Tempo de leitura: 1 minuto
I came across my notes from the Agile2009 conference and found a very interesting advice that reminded me how important is to have the right rigor in agile software development.
Scrum without the “R” of Rigor becomes SCUM, which acronym stands for Slow, Confusing, Unreliable and Missing. But missing what? Missing confidence, assertiveness, productivity and other important aspects which make Scrum the preferred choice of agile project management framework for most agile companies.
The rigor and discipline when using any agile methodology is more than essential, it’s vital to the sake of the /company/product/project/team/. The right rigor in understanding the values and applying the principles and practices accordingly is just the difference between failure and success. Without rigor teams tend to shift the focus from valuable deliverables to wasteful rituals, which in turn aggregate nothing to them.

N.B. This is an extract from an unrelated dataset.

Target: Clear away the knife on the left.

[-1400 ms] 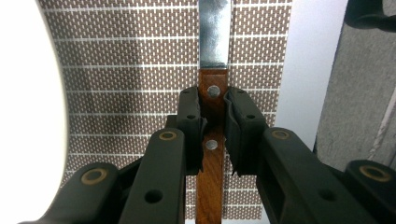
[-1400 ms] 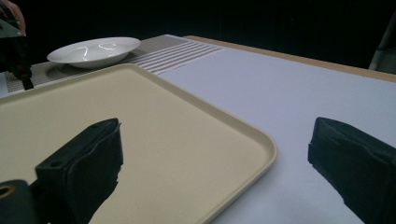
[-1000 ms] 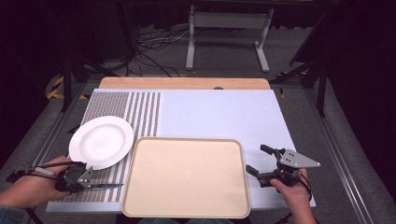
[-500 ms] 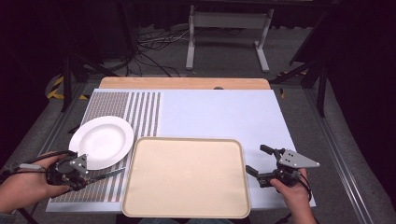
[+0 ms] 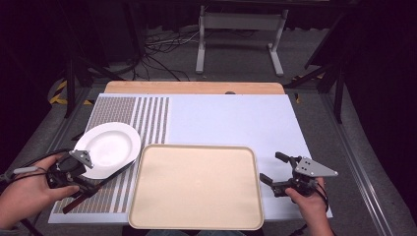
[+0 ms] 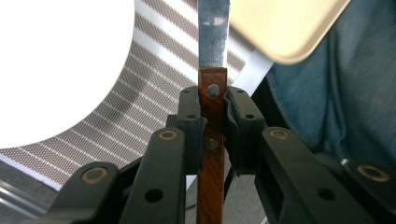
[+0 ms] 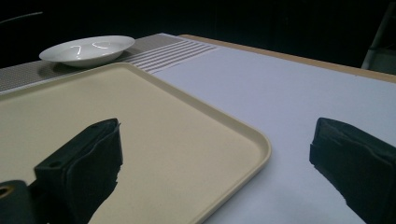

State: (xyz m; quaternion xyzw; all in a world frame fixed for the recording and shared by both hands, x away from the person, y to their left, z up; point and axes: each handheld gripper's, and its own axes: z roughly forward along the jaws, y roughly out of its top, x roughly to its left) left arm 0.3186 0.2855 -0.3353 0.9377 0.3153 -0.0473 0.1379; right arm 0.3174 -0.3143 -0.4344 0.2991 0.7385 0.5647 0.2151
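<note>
One knife (image 6: 213,98) with a wooden handle, clamped between the jaws of the left gripper (image 5: 74,169), blade over the striped mat (image 5: 133,113) just beside one white plate (image 5: 108,147), one empty beige tray (image 5: 196,187) centre, right gripper (image 5: 275,169) spread wide, holding nothing, beside the tray's right edge

A white plate (image 5: 108,147) sits on a grey-and-white striped mat (image 5: 147,118); the tray (image 5: 196,221) is beige, the knife (image 6: 212,140) handle apparently reddish-brown wood.
</note>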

Mature agile leadership in the other hand foments discipline in taking responsibility and demonstrating ownership. Modern agile management delegates the decision making to the people who are actually performing ground work with dirty hands on the code. This is the way to foster a flexible governance and create innovation in the company.
However, when ground workers have no discipline in applying the technical and methodological agile standards, they are prone to generate an immeasurable loss to the business, usually overengineering the solution and making wrong decisions.
Great developers make a move when, and only when they understand the value behind that move. If you understand the value, then rigorously do the minimum movement necessary to achieve that value, never more and never ever less than that.
If you consider becoming yourself a good agile developer/leader/whatever, think and act with discipline and rigor, providing responsibility and restlessly pursuing the goals you and your team have agreed with.
Remember: work hard, fail sometimes, fail fast, make your failures visible, try again, fail again, fail better.